Output the data below line for line, exactly, up to and including the line where "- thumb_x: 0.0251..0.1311" appears.

--- Given data Enclosed Below ---

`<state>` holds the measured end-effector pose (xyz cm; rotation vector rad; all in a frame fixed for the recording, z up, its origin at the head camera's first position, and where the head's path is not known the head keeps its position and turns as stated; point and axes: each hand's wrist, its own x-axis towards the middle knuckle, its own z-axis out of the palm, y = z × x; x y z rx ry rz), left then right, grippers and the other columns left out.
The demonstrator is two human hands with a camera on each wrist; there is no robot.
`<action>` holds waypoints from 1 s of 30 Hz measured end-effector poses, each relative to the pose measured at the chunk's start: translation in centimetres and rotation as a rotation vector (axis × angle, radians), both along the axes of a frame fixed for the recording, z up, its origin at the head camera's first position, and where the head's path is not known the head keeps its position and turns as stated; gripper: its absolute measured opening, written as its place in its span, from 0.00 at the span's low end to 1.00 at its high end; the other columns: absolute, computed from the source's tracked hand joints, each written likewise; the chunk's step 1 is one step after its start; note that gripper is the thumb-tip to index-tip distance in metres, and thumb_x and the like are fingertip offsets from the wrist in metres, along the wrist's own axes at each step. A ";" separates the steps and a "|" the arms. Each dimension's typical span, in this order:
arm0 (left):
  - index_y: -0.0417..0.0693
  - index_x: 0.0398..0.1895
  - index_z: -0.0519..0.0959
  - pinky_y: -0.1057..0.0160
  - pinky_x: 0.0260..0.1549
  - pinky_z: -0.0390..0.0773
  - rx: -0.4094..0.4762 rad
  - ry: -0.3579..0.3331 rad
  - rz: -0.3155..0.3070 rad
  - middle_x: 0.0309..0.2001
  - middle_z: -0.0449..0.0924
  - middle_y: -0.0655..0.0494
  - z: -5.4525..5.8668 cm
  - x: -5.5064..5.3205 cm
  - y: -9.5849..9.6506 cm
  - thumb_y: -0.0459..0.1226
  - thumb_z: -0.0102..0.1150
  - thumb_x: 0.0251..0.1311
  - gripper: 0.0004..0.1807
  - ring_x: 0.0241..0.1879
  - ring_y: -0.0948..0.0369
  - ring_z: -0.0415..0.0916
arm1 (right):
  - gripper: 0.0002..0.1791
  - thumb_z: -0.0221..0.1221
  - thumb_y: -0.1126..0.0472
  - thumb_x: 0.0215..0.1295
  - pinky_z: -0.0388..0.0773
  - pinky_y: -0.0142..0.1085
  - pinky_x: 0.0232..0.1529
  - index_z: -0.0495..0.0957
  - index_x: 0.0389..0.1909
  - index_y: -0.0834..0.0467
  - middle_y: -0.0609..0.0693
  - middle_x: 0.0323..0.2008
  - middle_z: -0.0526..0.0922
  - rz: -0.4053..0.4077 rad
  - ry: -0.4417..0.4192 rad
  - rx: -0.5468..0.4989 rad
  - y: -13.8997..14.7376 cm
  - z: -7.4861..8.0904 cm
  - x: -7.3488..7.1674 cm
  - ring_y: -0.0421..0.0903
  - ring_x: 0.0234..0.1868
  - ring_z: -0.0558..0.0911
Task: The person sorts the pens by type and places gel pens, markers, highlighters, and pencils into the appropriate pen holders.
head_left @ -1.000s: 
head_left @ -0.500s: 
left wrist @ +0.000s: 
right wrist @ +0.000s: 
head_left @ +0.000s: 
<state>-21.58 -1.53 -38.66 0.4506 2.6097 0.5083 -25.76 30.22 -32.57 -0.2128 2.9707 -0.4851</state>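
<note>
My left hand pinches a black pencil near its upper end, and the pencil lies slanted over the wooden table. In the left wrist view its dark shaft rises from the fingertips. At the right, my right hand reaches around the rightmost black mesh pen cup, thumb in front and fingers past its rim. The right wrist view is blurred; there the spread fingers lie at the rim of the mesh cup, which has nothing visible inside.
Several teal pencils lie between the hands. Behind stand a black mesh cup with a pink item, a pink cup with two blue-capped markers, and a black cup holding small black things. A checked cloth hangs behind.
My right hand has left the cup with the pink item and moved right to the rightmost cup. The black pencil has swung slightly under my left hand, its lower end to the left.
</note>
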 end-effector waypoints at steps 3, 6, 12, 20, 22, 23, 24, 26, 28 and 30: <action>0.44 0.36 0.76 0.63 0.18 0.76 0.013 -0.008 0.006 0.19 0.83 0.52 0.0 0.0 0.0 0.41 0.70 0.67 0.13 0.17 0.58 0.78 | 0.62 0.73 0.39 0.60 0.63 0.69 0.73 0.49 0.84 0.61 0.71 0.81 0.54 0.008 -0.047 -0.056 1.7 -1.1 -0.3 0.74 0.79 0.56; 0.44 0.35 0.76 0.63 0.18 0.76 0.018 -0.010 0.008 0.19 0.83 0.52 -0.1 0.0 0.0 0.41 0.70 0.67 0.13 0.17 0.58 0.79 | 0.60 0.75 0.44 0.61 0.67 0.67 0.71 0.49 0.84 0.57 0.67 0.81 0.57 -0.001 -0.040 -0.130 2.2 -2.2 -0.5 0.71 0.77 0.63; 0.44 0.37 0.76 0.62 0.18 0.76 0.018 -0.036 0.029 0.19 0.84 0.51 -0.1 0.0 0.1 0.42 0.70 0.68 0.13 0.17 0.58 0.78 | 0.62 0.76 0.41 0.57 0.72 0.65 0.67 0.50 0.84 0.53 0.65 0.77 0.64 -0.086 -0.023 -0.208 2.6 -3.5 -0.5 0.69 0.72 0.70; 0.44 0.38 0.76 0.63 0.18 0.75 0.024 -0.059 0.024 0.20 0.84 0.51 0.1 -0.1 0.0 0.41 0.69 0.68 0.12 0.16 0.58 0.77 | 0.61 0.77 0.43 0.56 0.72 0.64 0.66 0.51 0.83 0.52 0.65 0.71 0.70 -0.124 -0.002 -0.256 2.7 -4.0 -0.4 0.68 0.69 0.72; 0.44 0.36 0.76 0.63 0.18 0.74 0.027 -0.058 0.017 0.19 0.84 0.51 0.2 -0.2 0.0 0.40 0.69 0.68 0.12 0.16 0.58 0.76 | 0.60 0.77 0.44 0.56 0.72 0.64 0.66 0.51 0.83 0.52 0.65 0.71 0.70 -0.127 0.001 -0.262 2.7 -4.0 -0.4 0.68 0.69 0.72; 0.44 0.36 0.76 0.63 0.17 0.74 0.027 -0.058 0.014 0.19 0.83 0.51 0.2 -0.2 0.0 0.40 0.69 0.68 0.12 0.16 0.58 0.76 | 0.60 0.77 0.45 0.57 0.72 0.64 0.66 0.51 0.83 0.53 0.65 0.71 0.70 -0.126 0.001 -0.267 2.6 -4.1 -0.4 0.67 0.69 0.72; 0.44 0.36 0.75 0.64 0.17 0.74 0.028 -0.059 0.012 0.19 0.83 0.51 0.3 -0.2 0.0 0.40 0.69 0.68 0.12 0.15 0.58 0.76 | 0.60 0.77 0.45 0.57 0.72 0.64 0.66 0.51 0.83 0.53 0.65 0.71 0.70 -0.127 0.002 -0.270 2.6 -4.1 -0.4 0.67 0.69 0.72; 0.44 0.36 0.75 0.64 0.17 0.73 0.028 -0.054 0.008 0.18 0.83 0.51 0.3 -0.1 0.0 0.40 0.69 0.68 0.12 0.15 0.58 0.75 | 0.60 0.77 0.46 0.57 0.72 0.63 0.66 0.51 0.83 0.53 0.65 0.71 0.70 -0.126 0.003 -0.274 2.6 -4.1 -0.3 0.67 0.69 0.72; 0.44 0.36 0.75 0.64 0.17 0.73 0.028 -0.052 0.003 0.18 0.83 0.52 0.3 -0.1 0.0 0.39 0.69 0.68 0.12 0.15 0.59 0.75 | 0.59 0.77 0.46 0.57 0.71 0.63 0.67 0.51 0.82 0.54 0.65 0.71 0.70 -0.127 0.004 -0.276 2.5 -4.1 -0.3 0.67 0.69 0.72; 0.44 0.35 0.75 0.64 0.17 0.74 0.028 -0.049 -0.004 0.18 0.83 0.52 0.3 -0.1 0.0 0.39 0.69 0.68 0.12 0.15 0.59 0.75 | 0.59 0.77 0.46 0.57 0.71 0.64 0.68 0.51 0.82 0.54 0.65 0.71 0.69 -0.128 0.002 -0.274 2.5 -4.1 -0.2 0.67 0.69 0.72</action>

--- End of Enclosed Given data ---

Answer to this task:
`<state>` holds the measured end-effector pose (xyz cm; rotation vector rad; all in a frame fixed for the recording, z up, its origin at the head camera's first position, and where the head's path is not known the head keeps its position and turns as stated; point and axes: each hand's wrist, its own x-axis towards the middle knuckle, its own z-axis out of the palm, y = z × x; x y z rx ry rz), left then right, grippers and the other columns left out.
The demonstrator is two human hands with a camera on each wrist; there is no robot.
`<action>` holds waypoints from 1 s of 30 Hz measured end-effector poses, each relative to the pose measured at the chunk's start: translation in centimetres and rotation as a rotation vector (axis × angle, radians), both along the axes of a frame fixed for the recording, z up, its origin at the head camera's first position, and where the head's path is not known the head keeps its position and turns as stated; gripper: its absolute measured opening, written as its place in its span, from 0.00 at the span's low end to 1.00 at its high end; the other columns: absolute, computed from the source's tracked hand joints, each written likewise; the chunk's step 1 is one step after its start; note that gripper is the thumb-tip to index-tip distance in metres, and thumb_x and the like are fingertip offsets from the wrist in metres, along the wrist's own axes at each step. A ";" separates the steps and a "|" the arms. Each dimension's typical span, in this order:
arm0 (left):
  - index_y: -0.0417..0.0693
  - index_x: 0.0398..0.1895
  - index_z: -0.0519..0.0959
  - pinky_y: -0.1057..0.0160
  - pinky_x: 0.0260..0.1549
  - pinky_z: -0.0390..0.0773
  - rx: -0.4094..0.4762 rad
  - ry: -0.3579..0.3331 rad
  - rz: -0.3155..0.3070 rad
  - middle_x: 0.0309..0.2001
  - middle_z: -0.0449..0.0924
  - middle_y: -0.0655..0.0494
  - z: -5.4525..5.8668 cm
  - x: -5.5064..5.3205 cm
  - y: -9.5849..9.6506 cm
  - thumb_y: -0.0459..0.1226
  - thumb_z: -0.0102..0.1150
  - thumb_x: 0.0251..0.1311

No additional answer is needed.